His gaze darted around the room as if looking for someone else. When he was satisfied we were alone, he painstakingly pushed himself into a seated position.
He winced as he fingered his now-discolored cheek bone. “What in the…”
“Watch yourself,” I paused before taking a bite, “or you’ll get more than a bruised face.”
He snapped his mouth closed, leaned back against the brown leather couch, and crossed his arms over his chest. He quickly uncrossed them. “Why am I wet?”
If I wasn’t still irritated, I might have laughed at his confusion. Instead I just smiled at him, making a face of casual indifference.
He grunted as he stood, grumbling something about getting changed. I snuggled into my nice dry clothes, courtesy of Benjamin’s closet. He had yet to notice that I sported a pair of his large drawstring sweatpants and a nicely-worn t-shirt.
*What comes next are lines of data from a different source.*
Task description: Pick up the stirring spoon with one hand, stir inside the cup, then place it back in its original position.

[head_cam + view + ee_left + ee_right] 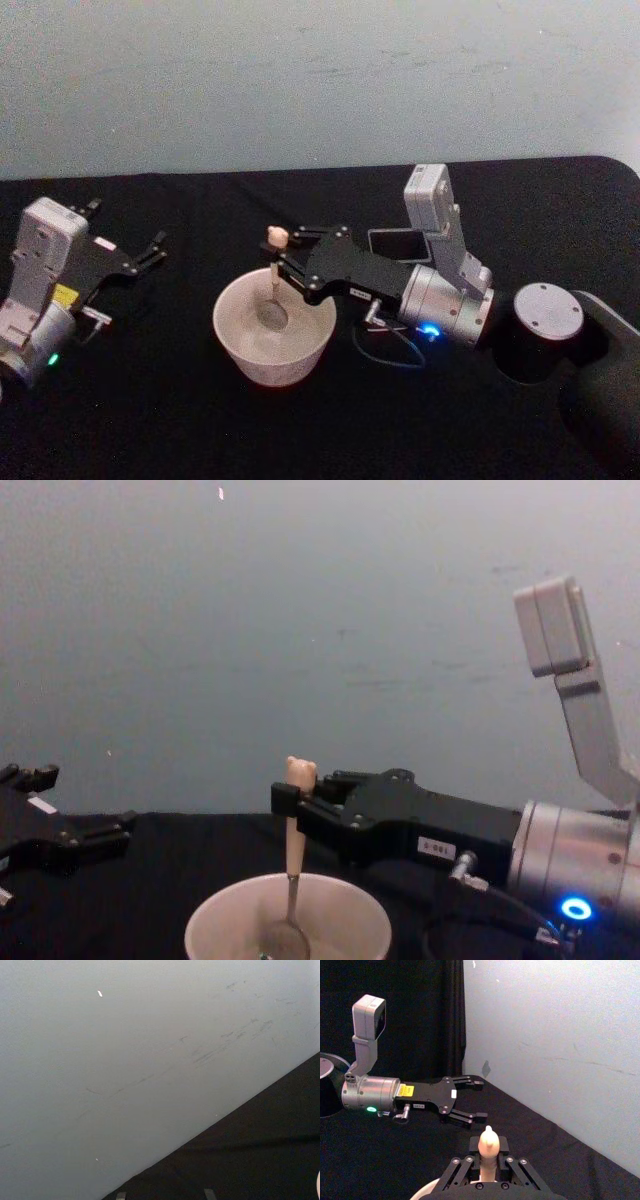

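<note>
Black cloth covers the table (150,420), where the right gripper (283,262) is clamped on the stirring spoon (272,290), upright with its bowl inside the cup (265,365). The left gripper (128,224) sits at the left, fingers apart.

One slim cream-handled metal spoon (273,272) with bear head; one wide round cream-white cup (276,364); one dark grey square holder (394,243); two black-fingered claws: left claw (128,223), right claw (281,254).

Head cam high, chest cam low, near; shared: cup (266,366).
</note>
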Robot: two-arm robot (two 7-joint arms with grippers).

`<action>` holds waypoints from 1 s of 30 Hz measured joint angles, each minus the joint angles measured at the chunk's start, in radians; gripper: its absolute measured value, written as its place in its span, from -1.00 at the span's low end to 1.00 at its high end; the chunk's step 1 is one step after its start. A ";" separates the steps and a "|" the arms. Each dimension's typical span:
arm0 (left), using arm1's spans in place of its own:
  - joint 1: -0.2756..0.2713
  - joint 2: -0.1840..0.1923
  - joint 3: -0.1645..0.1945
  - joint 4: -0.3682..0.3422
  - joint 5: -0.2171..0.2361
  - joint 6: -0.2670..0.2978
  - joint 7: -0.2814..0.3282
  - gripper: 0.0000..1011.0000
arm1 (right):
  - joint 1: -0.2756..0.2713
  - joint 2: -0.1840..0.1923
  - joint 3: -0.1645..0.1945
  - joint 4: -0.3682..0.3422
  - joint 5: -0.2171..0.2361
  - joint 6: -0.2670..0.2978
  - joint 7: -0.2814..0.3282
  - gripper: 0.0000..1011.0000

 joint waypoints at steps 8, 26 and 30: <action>0.000 0.000 0.000 0.000 0.000 0.000 0.000 0.98 | -0.002 0.000 0.002 -0.003 -0.004 -0.001 0.000 -0.63; 0.000 0.000 0.000 0.000 0.000 0.000 0.000 0.98 | -0.014 0.031 0.020 -0.098 0.033 0.065 -0.001 -0.63; 0.000 0.000 0.000 0.000 0.000 0.000 0.000 0.98 | -0.020 0.052 0.033 -0.157 0.054 0.080 -0.009 -0.63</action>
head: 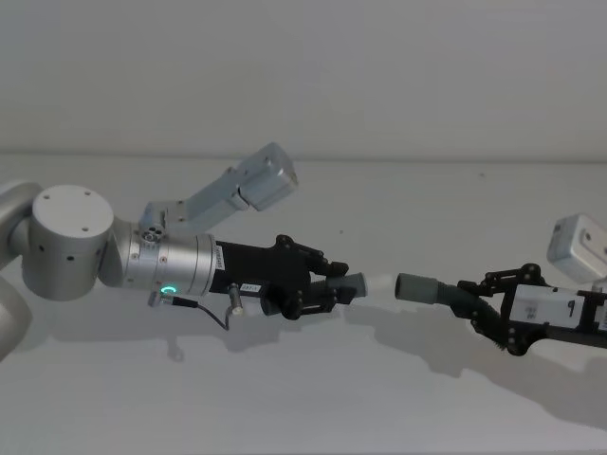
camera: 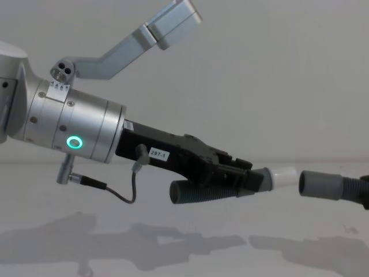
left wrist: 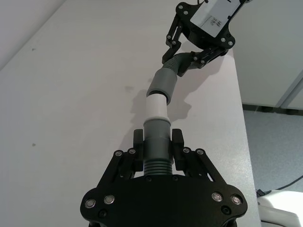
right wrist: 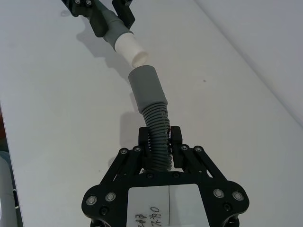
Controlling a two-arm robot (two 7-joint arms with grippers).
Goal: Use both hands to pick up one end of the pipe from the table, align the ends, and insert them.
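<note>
Alignment is the step in hand: both pipe pieces are lifted clear of the white counter point(head: 303, 398) and held tip to tip, not yet joined. Nearest in the chest view, the left hand point(camera: 230, 173) reaches in on its thick silver wrist point(camera: 75, 130), green ring light lit, the arm sloping down toward the middle. Its fingers are clamped on the short tube point(left wrist: 156, 146), whose ribbed rear end sticks out behind the grip while the white tip point(camera: 282, 175) points onward to the right. In the left wrist view the tube sits snug between the two notched fingers point(left wrist: 138, 146).

Just past the tip comes the hose's smooth grey cuff point(camera: 318, 184). A narrow gap shows between tip and cuff in the chest and head views, and the right wrist view shows the cuff mouth just short of the tip and angled a little off its line.

Farther on, the right hand point(head: 493, 308) comes in from the right edge, closed around the ribbed hose point(right wrist: 158, 142) behind the cuff, which bends slightly between grip and cuff.

I judge the next move calls for squaring the cuff to the tip's axis, then pressing the two together along that line; since the hose flexes, the cuff may deflect if pushed off-centre.
</note>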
After a few minutes, he returned and plopped down on the opposite side of his rather wet couch with his hair sticking up in odd directions. “You hit me? Why?”
“You don’t remember?” I asked, talking through a mouthful of food.
His gaze narrowed. “Should I?”
I swallowed. “You pissed me off.” I took the last bite of oatmeal from the bowl and carried my dish to the sink, taking the time to wash it out before drying my hands on the kitchen towel. I picked up a bottle of prescription pain pills I had found in his medicine cabinet and returned to my chair.
“I’m guessing you took one of these bad boys before driving to my house and waiting for me to get home.” I squinted, trying to make out the generic name of the prescription. “Are you still in pain, Ben?”
“Yes,”
he answered quickly, but then sighed, closing his eyes and resting his head on the back of his couch. “No. A little. Last night was… a difficult night.” He finally looked at me, his expression tortured.
“I see.” And finally, I did see. My two most recent attackers had been under the influence of one thing or another. I would be willing to bet my previous attackers had been as well.
“So you don’t remember talking to me or cussing at me?” I purposely left out the part about him grabbing me by the neck, since it wasn’t Benjamin who did it. I couldn’t tell him that.
“Are you serious?” he asked, blankly.
“As serious as a black eye.” I smiled.
Again he touched his swollen face. “And so—you hit me?”
“Yep.” I gave him a forced grin, exposing my teeth.
He was stunned at first, but then his lips twitched into a smile. “Now I know why I like you.”
My face flushed as his expression filled with appreciation. I jumped to change the subject.
“I’m going to keep these,” I said, giving the bottle a shake “And you are going to call me and explain what kind of pain you are in before you ever take them again.”
He flicked his wrist. “Throw them away; I don’t need them. Does that mean you’ll start taking my calls?”
Uncomfortable, I stood and walked back into the kitchen and opened several drawers before finding another clean hand towel. I took half a dozen ice cubes and folded them into the cloth.
“Just don’t piss me off again,” I said, handing him the ice pack.
He placed it over his cheek. “I can’t make any promises.” His eyes took the time to look over my borrowed clothes and bare feet.
I shifted nervously from one foot to the other. “I stayed to talk to you.”
“I gathered that,” he said.
“I saw a bag packed on your bed. Are you going somewhere?”
“Yes, I’m leaving… heading to Colorado for a few days.”
“When?”
“You said it’s two in the morning?” I nodded. “Then tomorrow, I guess. My flight leaves at one.”